= Richmond Terminal Subdivision =

Railway line in Virginia

The Richmond Terminal Subdivision is a railroad line owned by CSX Transportation in Virginia. The line is located within Richmond, Virginia, for a total of 4.3 miles. At its north end it continues south from the RF&P Subdivision and at its south end it continues south as the Bellwood Subdivision, which connects to CSX's S Line. It junctions with the North End Subdivision, which connects to CSX's A Line, at AY Interlocking.

The Richmond Terminal Subdivision runs along track that was originally part of the Richmond, Fredericksburg and Potomac Railroad.

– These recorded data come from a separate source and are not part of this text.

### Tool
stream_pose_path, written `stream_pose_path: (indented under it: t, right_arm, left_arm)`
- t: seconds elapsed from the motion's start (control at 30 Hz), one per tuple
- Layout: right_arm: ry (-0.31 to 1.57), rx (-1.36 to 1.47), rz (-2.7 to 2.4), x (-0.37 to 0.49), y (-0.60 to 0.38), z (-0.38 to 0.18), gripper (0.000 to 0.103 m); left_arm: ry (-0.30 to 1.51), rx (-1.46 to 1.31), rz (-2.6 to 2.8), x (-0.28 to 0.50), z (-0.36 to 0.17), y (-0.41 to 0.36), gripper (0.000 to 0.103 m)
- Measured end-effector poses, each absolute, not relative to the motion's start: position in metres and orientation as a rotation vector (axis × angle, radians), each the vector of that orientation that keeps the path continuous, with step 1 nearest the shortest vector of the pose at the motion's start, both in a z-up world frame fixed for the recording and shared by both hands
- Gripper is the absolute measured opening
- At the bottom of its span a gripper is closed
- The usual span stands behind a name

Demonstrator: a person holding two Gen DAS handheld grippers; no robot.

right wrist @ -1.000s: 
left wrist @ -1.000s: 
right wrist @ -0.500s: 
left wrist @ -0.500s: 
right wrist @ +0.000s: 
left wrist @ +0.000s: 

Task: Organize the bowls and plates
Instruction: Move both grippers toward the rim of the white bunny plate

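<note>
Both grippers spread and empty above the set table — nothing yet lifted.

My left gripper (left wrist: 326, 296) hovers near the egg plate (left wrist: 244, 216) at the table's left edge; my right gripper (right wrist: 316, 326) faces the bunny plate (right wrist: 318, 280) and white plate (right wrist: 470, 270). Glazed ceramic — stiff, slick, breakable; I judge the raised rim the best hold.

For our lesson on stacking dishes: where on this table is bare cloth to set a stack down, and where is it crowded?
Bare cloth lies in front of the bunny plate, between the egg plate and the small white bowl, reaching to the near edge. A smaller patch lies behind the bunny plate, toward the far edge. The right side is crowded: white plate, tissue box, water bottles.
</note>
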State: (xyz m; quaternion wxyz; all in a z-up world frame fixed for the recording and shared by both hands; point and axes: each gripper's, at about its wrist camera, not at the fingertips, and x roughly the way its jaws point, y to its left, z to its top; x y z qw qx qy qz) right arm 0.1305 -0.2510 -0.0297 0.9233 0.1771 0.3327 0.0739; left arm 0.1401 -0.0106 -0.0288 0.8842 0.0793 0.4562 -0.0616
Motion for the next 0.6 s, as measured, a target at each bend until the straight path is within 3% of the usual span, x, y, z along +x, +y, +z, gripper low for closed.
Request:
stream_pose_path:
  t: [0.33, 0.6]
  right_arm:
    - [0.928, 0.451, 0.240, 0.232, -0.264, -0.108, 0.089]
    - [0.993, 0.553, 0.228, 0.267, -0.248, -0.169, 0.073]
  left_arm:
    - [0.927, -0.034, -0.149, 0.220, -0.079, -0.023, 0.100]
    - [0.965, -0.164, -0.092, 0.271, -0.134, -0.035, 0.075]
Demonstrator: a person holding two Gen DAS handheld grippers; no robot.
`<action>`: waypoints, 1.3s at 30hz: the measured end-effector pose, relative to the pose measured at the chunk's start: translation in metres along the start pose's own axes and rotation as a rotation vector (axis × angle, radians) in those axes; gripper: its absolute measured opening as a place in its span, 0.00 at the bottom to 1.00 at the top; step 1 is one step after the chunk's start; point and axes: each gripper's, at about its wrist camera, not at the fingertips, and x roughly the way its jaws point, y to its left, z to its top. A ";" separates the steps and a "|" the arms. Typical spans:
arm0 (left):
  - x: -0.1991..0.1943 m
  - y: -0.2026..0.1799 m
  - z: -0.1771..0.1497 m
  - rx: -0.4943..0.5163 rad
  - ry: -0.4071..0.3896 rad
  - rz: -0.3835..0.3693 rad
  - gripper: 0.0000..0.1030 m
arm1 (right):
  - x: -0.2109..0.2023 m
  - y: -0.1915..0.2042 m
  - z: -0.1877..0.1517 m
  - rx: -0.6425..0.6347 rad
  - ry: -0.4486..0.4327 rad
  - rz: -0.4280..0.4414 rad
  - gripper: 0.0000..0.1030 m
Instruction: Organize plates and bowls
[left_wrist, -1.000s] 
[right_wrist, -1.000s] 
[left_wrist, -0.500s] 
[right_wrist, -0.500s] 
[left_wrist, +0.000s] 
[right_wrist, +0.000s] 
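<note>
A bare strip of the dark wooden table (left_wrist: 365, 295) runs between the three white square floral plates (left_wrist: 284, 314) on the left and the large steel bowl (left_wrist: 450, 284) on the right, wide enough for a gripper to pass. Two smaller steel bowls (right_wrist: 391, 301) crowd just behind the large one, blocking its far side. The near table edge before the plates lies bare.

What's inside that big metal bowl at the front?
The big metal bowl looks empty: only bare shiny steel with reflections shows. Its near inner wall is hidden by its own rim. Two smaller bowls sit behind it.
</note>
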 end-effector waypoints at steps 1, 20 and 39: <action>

Acca Yard, a major CSX freight yard, is located on the Subdivision. Acca Yard was named after either nearby Acca farm or the Shriner Acca temple, established in 1886. Both of these places were named after the city of Acca in the Holy Land. The farm was owned by Preston Belvin, a Richmond furniture manufacturer who also founded the Richmond Shriner order. The farm was located off of Westwood Ave and is now built over either by houses or Interstates 64 and 95. Acca farm lent its name to Acca Station, situated at the intersection of Westwood Avenue and the RF&P tracks. Thus, it is most likely that Acca yard was named after the farm, vis-a-vis the railroad station. Acca yard was established sometime in the 1890s or early 1900s. It housed machine shops for the Rf&P which were built in the 1920s and replaced by a newer shop in the 1960s, which continues to operate today for CSX.

Slow speeds through Acca yard have frequently caused 20-30 minute delays to Amtrak passenger trains. The completion of a bypass around Acca Yard (plus 8 miles of new double track south of Petersburg) in March 2019 allowed a second Northeast Regional round trip to Norfolk to begin. The $132 million project was funded $119 million by the state and $13 million by CSX.